To avoid lock starvation for write delegations, the server is
encouraged to implement the same queueing scheme that is described
for byte range locks in Section 8.4 of [RFC3530].
2.2 Upgrading and downgrading byte ranges
In the proposed mode, a client may request to upgrade a read
delegation to a write delegation at any time using the DELEG_RANGE
operation. If successful, the upgrade must be performed atomically
by the server so that the client that requested the upgrade can keep
any cached data.
Similarly, a client that is holding a write delegation on a byte
range may, once it is done flushing out any dirty data, request that
the server atomically downgrade it to a read delegation using the
DELEG_DOWNGRADE operation. It is expected that clients will take
advantage of this as part of a COMMIT compound to obviate recalls.
Myklebust, et al. Expires April 19, 2006 [Page 6]
Internet-Draft NFSv4 byte range delegations October 2005
2.3 File truncation and extension
Changes to the file size MUST trigger a recall of all byte range
delegations held by other clients in the region between the old and
new end of file.
A useful consequence of this rule is that a client wishing to be
notified of changes to the size attribute may achieve this by
requesting a read or write delegation that covers the 2 byte range
starting at the offset (size - 1).
If a client holds a write delegation in the region of the end of file
marker, then it is guaranteed that no other clients can append to the
file until the client holding the write delegation has finished
writing out its modifications and released the delegation in that
region.
2.4 Byte range locks
A client holding a write delegation may cache read or write byte
range lock requests, provided they are fully included in the range
covered by the write delegation.
A client holding a read delegation may cache read byte range lock
requests provided they are fully included in the region covered by
the read delegation.
If a delegation is recalled or downgraded, the client is responsible
for establishing any cached locks to the server as part of the
process of recovery.
Myklebust, et al. Expires April 19, 2006 [Page 7]

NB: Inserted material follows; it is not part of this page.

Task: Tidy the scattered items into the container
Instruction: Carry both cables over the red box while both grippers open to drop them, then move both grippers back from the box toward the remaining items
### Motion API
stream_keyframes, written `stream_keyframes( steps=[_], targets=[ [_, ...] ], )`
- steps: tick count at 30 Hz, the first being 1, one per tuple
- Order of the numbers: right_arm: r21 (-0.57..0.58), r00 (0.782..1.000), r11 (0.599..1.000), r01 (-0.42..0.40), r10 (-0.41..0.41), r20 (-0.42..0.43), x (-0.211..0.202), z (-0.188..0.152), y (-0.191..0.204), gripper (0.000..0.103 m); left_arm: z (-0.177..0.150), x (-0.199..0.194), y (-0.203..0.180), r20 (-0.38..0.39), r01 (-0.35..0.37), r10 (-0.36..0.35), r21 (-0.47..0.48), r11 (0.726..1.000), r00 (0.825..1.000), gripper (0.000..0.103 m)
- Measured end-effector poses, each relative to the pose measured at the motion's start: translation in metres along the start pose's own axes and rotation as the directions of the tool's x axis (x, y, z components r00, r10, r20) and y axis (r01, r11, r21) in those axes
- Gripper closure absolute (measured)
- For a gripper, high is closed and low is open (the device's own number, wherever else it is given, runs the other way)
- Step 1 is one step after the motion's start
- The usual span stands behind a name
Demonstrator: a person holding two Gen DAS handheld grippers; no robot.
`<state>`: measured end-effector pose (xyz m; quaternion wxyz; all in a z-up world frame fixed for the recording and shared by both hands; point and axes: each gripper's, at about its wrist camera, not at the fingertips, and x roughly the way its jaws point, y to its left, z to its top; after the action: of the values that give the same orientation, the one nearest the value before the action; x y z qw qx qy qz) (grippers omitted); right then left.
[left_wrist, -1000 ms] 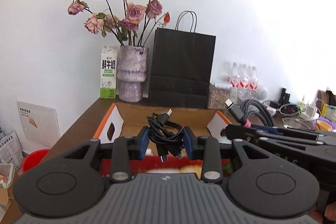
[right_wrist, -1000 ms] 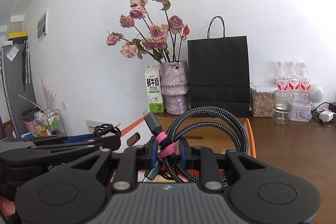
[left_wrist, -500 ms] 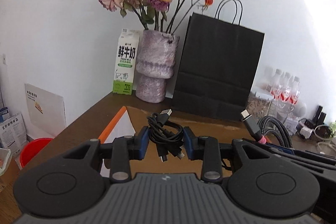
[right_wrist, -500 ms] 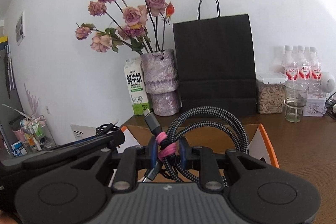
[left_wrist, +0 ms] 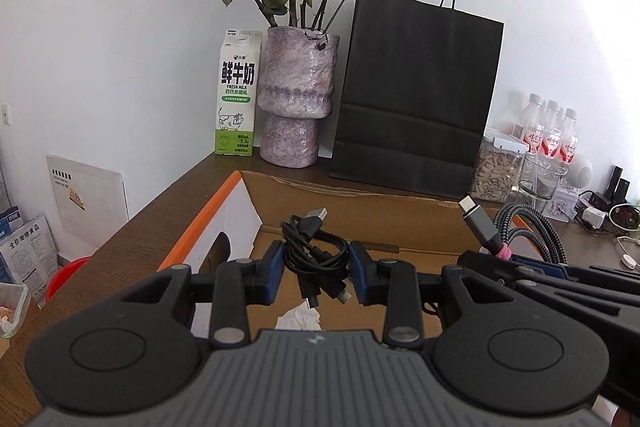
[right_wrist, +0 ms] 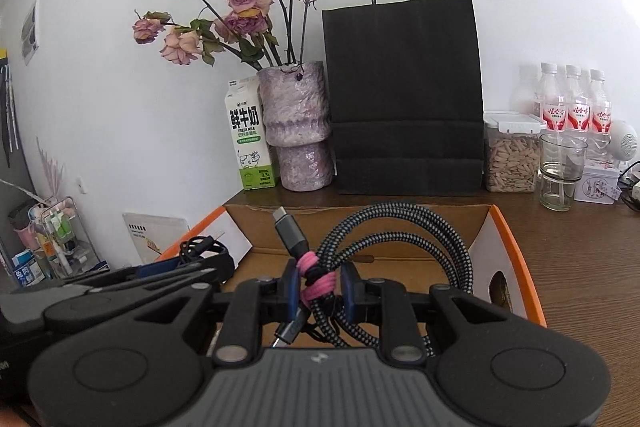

Internet-Draft NFSv4 byte range delegations October 2005
3. Stateids and byte range delegations
One of the goals of the delegation model is to allow clients to cache
data without having to tie that delegation to a particular open
stateid. Although the DELEG_OPEN operation uses an open stateid and
sequence to guarantee only-once semantics, the resulting stateid is
not considered to be associated to this particular open stateid.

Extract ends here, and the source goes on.